Two days ago Scott Aaronson have commented on this topic. At this moment, his answer has as many upvotes as the Ron Mainmon’s one (former most upvoted one).
Scott enjoyed the sequence and thinks that it is “exactly what you should and must do if your goal is to explain QM to an audience of non-physicists”. However, he gives two criticisms of Yudkowsky, both connected to the Eliezer’s claim that MWI vs CI debate is completely one-sided.
Since what Scott Aaronson is saying in point 2 sounds very interesting to me, would someone be so nice and elaborate on the following sentence (so that I don’t have to wait until I am able to reduce the inferential distance :-):
If I didn’t know that in real life, people pretty much never encounter pure states, but only more general objects that (to paraphrase Jaynes) scramble together “subjective” probabilities and “objective” amplitudes into a single omelette, the view that quantum states are “states of knowledge” that “live in the mind, not in the world” would probably also strike me as meaningless nonsense.
Two days ago Scott Aaronson have commented on this topic.

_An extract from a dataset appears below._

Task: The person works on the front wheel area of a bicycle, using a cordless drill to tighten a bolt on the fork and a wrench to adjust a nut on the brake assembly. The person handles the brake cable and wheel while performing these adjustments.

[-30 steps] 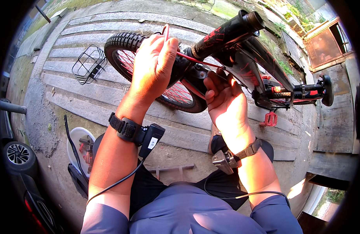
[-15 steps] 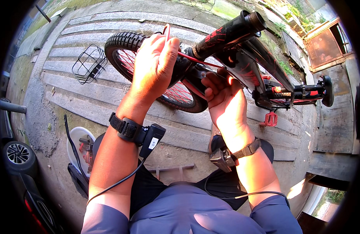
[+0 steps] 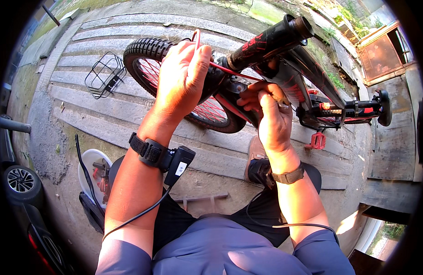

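My left hand is closed on a red cable, which loops above my fingers and runs rightward along the bicycle's front end. The bicycle has a black-and-red steerer or head tube and a front wheel with red spokes behind my left hand. My right hand is curled under the cable beside the downtube, thumb up and fingers bent around something small that I cannot make out, near the fork. Wrist straps with black devices are on both arms.
A black wire basket lies on the striped concrete at left. A white bucket of tools stands lower left, near a car wheel. The saddle and red pedal are at right, beside wooden boards.
My right hand has rotated from palm up to a thumb-up pinch, its fingers closing near the frame, and its wrist device has turned out of view. My left hand stays nearly still.
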The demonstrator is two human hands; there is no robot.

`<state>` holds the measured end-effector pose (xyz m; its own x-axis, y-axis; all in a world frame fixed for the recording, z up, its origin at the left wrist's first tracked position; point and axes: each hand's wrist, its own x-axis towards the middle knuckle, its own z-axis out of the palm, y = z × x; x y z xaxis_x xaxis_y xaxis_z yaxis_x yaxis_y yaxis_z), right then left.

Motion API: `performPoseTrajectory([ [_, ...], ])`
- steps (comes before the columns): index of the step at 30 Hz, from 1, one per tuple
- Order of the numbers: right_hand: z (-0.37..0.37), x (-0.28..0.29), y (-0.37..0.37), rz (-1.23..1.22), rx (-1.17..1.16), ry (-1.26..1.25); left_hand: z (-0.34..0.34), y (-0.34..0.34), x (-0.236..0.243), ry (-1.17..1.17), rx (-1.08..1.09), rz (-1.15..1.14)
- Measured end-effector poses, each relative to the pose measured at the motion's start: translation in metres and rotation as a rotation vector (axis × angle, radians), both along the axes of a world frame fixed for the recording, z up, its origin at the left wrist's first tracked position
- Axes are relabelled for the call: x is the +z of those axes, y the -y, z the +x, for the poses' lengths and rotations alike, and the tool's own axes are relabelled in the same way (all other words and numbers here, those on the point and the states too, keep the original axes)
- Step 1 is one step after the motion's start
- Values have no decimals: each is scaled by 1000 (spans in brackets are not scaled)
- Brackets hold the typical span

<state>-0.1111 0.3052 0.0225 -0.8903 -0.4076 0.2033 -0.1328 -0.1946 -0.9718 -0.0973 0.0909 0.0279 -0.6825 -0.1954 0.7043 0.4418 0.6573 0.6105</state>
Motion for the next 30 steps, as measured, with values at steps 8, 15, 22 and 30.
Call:
performPoseTrajectory([
  [8, 1, 1, 4, 515, -104, -953, 1, -2, 2, 27, 10, 24],
  [15, 5, -1, -5, 301, -77, -472, 6, 1, 4, 161, 25, -37],
  [22, 0, 8, -11, -200, -21, 314, 7, 3, 4, 166, 30, -48],
  [30, -5, -11, -15, -523, 97, 592, 7, 2, 3, 173, 29, -32],
])
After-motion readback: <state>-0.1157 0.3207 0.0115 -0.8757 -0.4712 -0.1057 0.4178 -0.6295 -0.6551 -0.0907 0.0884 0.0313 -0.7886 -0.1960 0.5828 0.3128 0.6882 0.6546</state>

At this moment, his answer has as many upvotes as the Ron Mainmon’s one (former most upvoted one).
Scott enjoyed the sequence and thinks that it is “exactly what you should and must do if your goal is to explain QM to an audience of non-physicists”. However, he gives two criticisms of Yudkowsky, both connected to the Eliezer’s claim that MWI vs CI debate is completely one-sided.
Where is Scott’s comment?
Here
Since what Scott Aaronson is saying in point 2 sounds very interesting to me, would someone be so nice and elaborate on the following sentence (so that I don’t have to wait until I am able to reduce the inferential distance :-):
I’ve been looking everywhere to an answer to this question. Can someone, anyone with deep knowledge of QM and who accepts MWI please try to answer it?